=== ABOUT THIS EXERCISE ===
All of the data that follows is to be written out exactly, with images excluded.

(DATA FOR THIS EXERCISE Opens)

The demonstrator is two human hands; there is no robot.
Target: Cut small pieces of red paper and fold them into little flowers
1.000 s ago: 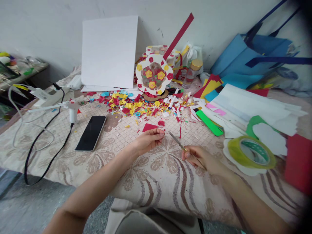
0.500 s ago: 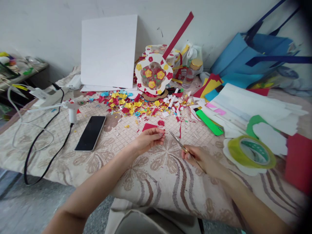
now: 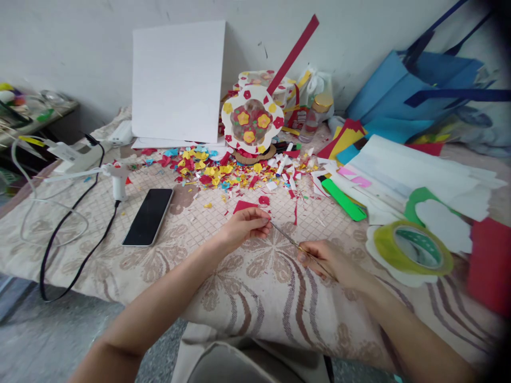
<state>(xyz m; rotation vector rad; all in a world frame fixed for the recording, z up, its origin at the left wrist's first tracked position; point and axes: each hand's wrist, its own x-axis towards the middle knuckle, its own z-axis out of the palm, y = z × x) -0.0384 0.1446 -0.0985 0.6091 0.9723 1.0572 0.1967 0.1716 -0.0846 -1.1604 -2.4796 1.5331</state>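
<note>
Fingers (image 3: 259, 214) of the left hand (image 3: 246, 226) are pinched narrow; I cannot tell what lies between them. Scissors (image 3: 285, 234) sit gripped in the right hand (image 3: 324, 258), blades slanting toward the left fingertips, their points just beside them. Red paper (image 3: 244, 206) lies on the patterned cloth (image 3: 271, 290) just beyond the left hand.

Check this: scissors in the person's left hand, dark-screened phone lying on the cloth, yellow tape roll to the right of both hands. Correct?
One slip: the scissors are in the right hand, not the left hand; the head view shows it. The dark-screened phone on the cloth and the yellow tape roll stand as you said.
</note>
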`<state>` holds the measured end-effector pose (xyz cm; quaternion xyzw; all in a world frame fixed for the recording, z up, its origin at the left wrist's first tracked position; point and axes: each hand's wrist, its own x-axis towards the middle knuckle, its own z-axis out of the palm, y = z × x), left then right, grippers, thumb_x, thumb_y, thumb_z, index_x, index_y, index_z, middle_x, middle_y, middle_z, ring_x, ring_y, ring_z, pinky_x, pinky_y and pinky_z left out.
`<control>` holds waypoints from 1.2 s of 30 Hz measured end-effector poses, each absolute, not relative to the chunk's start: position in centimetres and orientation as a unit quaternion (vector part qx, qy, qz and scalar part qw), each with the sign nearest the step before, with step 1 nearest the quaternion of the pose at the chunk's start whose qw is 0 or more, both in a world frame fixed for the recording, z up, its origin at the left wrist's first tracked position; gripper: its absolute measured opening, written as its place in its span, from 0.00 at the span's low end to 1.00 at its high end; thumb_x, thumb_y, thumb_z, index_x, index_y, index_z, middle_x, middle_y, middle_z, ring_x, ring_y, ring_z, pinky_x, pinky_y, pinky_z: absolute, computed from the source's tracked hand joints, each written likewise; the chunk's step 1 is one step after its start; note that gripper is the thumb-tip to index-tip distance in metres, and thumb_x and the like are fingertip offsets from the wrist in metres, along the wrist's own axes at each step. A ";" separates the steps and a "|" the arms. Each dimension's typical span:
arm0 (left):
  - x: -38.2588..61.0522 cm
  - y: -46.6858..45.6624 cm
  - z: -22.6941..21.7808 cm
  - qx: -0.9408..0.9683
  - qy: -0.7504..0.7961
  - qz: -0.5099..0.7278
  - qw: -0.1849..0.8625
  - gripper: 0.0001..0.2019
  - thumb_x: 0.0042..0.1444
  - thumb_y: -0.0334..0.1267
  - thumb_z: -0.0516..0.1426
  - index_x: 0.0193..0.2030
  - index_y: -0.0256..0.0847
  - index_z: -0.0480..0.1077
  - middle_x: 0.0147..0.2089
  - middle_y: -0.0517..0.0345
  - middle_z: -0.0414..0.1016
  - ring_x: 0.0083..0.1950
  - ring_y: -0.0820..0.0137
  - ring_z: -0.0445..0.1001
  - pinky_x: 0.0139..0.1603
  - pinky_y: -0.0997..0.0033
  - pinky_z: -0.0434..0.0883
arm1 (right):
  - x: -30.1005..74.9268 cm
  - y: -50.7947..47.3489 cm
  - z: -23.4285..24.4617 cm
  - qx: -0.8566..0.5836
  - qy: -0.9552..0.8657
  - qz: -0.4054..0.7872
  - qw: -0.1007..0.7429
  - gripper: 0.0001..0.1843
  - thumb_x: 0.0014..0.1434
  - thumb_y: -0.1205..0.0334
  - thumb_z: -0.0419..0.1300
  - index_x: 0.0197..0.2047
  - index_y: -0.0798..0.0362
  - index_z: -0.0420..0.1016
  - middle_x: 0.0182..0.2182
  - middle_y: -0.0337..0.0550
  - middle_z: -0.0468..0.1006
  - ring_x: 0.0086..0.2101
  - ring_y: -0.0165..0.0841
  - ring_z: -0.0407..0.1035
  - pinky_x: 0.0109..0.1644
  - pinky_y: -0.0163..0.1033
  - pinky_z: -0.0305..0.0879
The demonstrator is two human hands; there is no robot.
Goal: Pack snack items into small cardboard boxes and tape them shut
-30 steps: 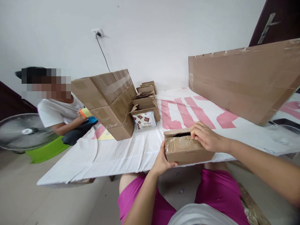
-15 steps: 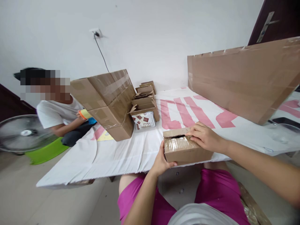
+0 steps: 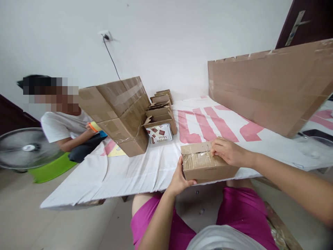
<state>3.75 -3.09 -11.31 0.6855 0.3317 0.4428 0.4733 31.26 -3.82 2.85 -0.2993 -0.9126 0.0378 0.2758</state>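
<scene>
A small brown cardboard box lies at the table's front edge, with shiny packing tape across its top. My left hand holds the box's left end, its thumb along the front bottom edge and its fingers up the side. My right hand is over the right part of the top, fingers curled in a pinch on the tape by the flap seam. Its fingertips partly hide what they grip. Behind the box's back left corner, a white printed pouch leans against an open carton.
Taped cartons form a stack on the left, with several open boxes behind. A large cardboard panel stands at right on the white-covered table. A person sits at left near a fan. A plastic tub is far right.
The dark gap under the top flap has nearly closed, and the flap lies flatter. My right hand has shifted slightly right, its fingers more curled. My left hand stays in place.
</scene>
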 end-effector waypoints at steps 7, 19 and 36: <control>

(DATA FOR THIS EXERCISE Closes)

=== WORKED SOLUTION ===
The demonstrator is two human hands; there is no robot.
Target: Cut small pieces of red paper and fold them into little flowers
1.000 s ago: 
0.500 s ago: 
now: 
<state>(xyz m; rotation vector rad; all in a world frame fixed for the recording, z up, its origin at the left wrist's first tracked position; point and axes: each hand's wrist, its own x-axis towards the middle knuckle, its own z-axis out of the palm, y = z × x) -0.0384 0.1446 -0.0985 0.6091 0.9723 1.0572 0.1967 0.1716 -0.0846 -1.1604 -2.4796 1.5331</state>
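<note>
Fingers (image 3: 259, 214) of the left hand (image 3: 246, 226) are pinched narrow; I cannot tell what lies between them. Scissors (image 3: 285, 234) sit gripped in the right hand (image 3: 324, 258), blades slanting toward the left fingertips, their points just beside them. Red paper (image 3: 244, 206) lies on the patterned cloth (image 3: 271, 290) just beyond the left hand.

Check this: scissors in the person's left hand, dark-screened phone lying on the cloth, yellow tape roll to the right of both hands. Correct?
One slip: the scissors are in the right hand, not the left hand; the head view shows it. The dark-screened phone on the cloth and the yellow tape roll stand as you said.
</note>
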`<state>` holds the measured end-effector pose (xyz cm; quaternion xyzw; all in a world frame fixed for the recording, z up, its origin at the left wrist's first tracked position; point and axes: each hand's wrist, its own x-axis towards the middle knuckle, its own z-axis out of the palm, y = z × x), left then right, grippers, thumb_x, thumb_y, thumb_z, index_x, index_y, index_z, middle_x, middle_y, middle_z, ring_x, ring_y, ring_z, pinky_x, pinky_y and pinky_z left out.
`<control>` holds waypoints from 1.2 s of 30 Hz measured end-effector poses, each absolute, not relative to the chunk's start: position in centimetres and orientation as a unit quaternion (vector part qx, qy, qz and scalar part qw), each with the sign nearest the step before, with step 1 nearest the quaternion of the pose at the chunk's start whose qw is 0 or more, both in a world frame fixed for the recording, z up, its origin at the left wrist's first tracked position; gripper: its absolute measured opening, written as its place in its span, from 0.00 at the span's low end to 1.00 at its high end; thumb_x, thumb_y, thumb_z, index_x, index_y, index_z, middle_x, middle_y, middle_z, ring_x, ring_y, ring_z, pinky_x, pinky_y, pinky_z: absolute, computed from the source's tracked hand joints, each written likewise; the chunk's step 1 is one step after its start; note that gripper is the thumb-tip to index-tip distance in metres, and thumb_x and the like are fingertip offsets from the wrist in metres, along the wrist's own axes at each step. A ";" separates the steps and a "|" the arms. Each dimension's typical span:
arm0 (left):
  - x: -38.2588..61.0522 cm
  - y: -46.6858..45.6624 cm
  - z: -22.6941..21.7808 cm
  - qx: -0.9408..0.9683
  - qy: -0.7504..0.7961
  - qz: -0.5099..0.7278
  - qw: -0.1849..0.8625
  - gripper: 0.0001..0.2019
  - thumb_x: 0.0042..0.1444
  - thumb_y: -0.0334..0.1267
  - thumb_z: -0.0516..0.1426
  - index_x: 0.0193..0.2030
  - index_y: -0.0256..0.0847
  - index_z: -0.0480..0.1077
  - middle_x: 0.0147..0.2089
  - middle_y: -0.0517..0.0345
  - middle_z: -0.0414..0.1016
  - ring_x: 0.0083..0.1950
  - ring_y: -0.0820..0.0137
  - ring_z: -0.0445..0.1001
  - pinky_x: 0.0139..0.1603
  - pinky_y: -0.0997..0.0033
  - pinky_z: -0.0434..0.0883
arm1 (right):
  - x: -30.1005..74.9268 cm
  - y: -50.7947..47.3489 cm
  - z: -23.4285..24.4617 cm
  - qx: -0.8566..0.5836
  - qy: -0.9552..0.8657
  - qz: -0.4054..0.7872
  - qw: -0.1007..0.7429
  - gripper: 0.0001..0.1843
  - thumb_x: 0.0014..0.1434
  - thumb_y: -0.1205..0.0334
  - thumb_z: -0.0419..0.1300
  - index_x: 0.0197..0.2047
  - index_y: -0.0798..0.0362
  - index_z: -0.0420..0.1016
  - middle_x: 0.0182..0.2182
  - middle_y: -0.0337..0.0550
  - middle_z: -0.0468..0.1006
  - ring_x: 0.0086..0.2101
  - ring_y: -0.0165..0.0841
  - ring_z: -0.0407..0.1035
  - pinky_x: 0.0109..0.1644
  - pinky_y: -0.0163..0.1033
  - pinky_z: -0.0305..0.0879
The demonstrator is two human hands; there is no robot.
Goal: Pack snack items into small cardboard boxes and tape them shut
-30 steps: 
-15 steps: 
+0 steps: 
<state>3.75 -3.09 -11.31 0.6855 0.3317 0.4428 0.4733 31.26 -3.82 2.85 -0.2993 -0.9126 0.0378 0.2758</state>
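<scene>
A small brown cardboard box lies at the table's front edge, with shiny packing tape across its top. My left hand holds the box's left end, its thumb along the front bottom edge and its fingers up the side. My right hand is over the right part of the top, fingers curled in a pinch on the tape by the flap seam. Its fingertips partly hide what they grip. Behind the box's back left corner, a white printed pouch leans against an open carton.
Taped cartons form a stack on the left, with several open boxes behind. A large cardboard panel stands at right on the white-covered table. A person sits at left near a fan. A plastic tub is far right.
The dark gap under the top flap has nearly closed, and the flap lies flatter. My right hand has shifted slightly right, its fingers more curled. My left hand stays in place.
</scene>
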 end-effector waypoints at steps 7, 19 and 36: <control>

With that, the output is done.